Research, Technology

The Science of Friendship: How We Make and Lose Friends

Friendship is a unique kind of relationship, but give itexact definition is not easy. Two thousand years ago, Aristotle considered several types of friendship: a relationship based on shared interests between two business people and a relationship that he called a noble friendship. In general, in the ancient world, sincerity, like-mindedness, help in trouble and interest in the success of a common cause were considered the main signs of friendship. But since scientists took up friendship, her vision has changed: over the past 25 years, researchers have described the impact of friendships on health. It turned out that friends halve the risk of premature death, double the chances of recovering from depression, and also several times reduce the likelihood of catching a cold. And despite the fact that each of us adheres to our own definition of friendship, the results of scientific research have revealed something interesting.

Friendship is studied in sociology, social psychology, anthropology and philosophy.

Content

  • 1 Why do we need friends?
  • 2 Who are we friends with and why?
  • 3 Number and quality of friends
  • 4 How and why friendships end

Why do we need friends?

Friendship plays an important role in our life.So, friends reduce the risk of developing cardiovascular disease and depression, and our environment is responsible for the production of such neurotransmitters (chemicals in the brain) as oxytocin, serotonin and dopamine. The first is responsible for the feeling of attachment, the second gives us pleasure, and the third regulates mood.

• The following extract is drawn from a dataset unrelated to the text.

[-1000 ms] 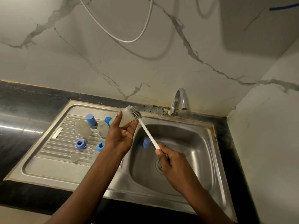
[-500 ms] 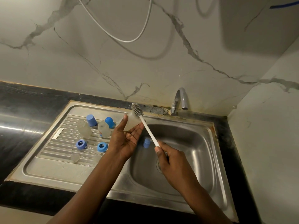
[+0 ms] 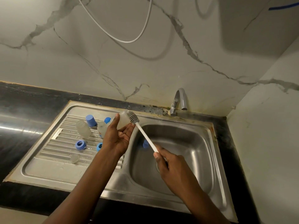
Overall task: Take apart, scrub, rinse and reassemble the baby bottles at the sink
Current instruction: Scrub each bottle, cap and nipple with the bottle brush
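Thumb and fingers of the left hand curl round a clear bottle, held up over the sink. The right hand grips the white stick of the brush. Its grey bristly end is right against the bottle. On the ribbed tray lie another clear bottle, a blue cap and a blue ring. A blue piece sits down in the bowl

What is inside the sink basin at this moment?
A blue bottle part sits by the left wall of the sink basin, partly behind the brush handle. The right hand covers most of the drain.
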Tool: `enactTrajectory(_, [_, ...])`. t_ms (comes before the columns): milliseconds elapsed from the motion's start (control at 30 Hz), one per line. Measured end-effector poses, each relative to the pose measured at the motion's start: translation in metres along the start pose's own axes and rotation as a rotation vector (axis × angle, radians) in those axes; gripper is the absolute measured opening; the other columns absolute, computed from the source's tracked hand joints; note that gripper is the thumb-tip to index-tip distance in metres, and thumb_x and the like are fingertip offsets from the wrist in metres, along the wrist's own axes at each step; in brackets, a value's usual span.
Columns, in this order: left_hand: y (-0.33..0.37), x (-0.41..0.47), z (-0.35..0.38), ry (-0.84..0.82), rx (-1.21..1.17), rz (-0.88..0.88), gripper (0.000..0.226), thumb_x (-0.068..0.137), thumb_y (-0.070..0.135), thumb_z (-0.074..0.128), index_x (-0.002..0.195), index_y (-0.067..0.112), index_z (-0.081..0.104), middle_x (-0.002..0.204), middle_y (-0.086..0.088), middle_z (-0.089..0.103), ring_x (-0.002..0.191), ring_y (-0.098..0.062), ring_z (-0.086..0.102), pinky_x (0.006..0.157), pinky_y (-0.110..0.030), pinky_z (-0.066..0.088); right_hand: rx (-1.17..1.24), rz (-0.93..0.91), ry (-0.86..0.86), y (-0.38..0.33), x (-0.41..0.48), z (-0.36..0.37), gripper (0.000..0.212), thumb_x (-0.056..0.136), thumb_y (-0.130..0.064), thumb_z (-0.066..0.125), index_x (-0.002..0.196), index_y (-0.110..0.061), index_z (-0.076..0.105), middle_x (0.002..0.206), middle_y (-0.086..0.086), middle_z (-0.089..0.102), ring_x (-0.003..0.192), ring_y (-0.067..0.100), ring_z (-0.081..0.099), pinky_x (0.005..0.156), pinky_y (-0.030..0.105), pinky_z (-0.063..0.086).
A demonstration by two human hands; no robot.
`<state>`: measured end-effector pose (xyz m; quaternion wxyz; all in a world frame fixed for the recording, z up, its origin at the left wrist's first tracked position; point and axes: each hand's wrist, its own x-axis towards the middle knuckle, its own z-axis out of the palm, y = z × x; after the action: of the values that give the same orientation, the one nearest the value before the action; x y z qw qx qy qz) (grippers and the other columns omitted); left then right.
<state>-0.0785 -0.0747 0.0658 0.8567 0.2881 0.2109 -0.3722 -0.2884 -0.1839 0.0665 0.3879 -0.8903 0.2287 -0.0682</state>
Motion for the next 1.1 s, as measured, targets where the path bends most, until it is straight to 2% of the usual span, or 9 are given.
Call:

For this reason, scientists are turning more and moreattention to brain chemistry - the release of neurotransmitters motivates us to behave in a friendly way. In addition, communication with friends relieves stress and is observed in many animals in the wild. Thus, in small groups of monkeys, relationships with family members are a pattern that has not disappeared from our evolutionary past.

Friendship contributes to longevity and well-being

Humans, like many other animals, livelarge groups and are surrounded not only by the family, but also by other members of the pack. Researchers believe that we make friends because it is profitable - friendship provides access to information and resources.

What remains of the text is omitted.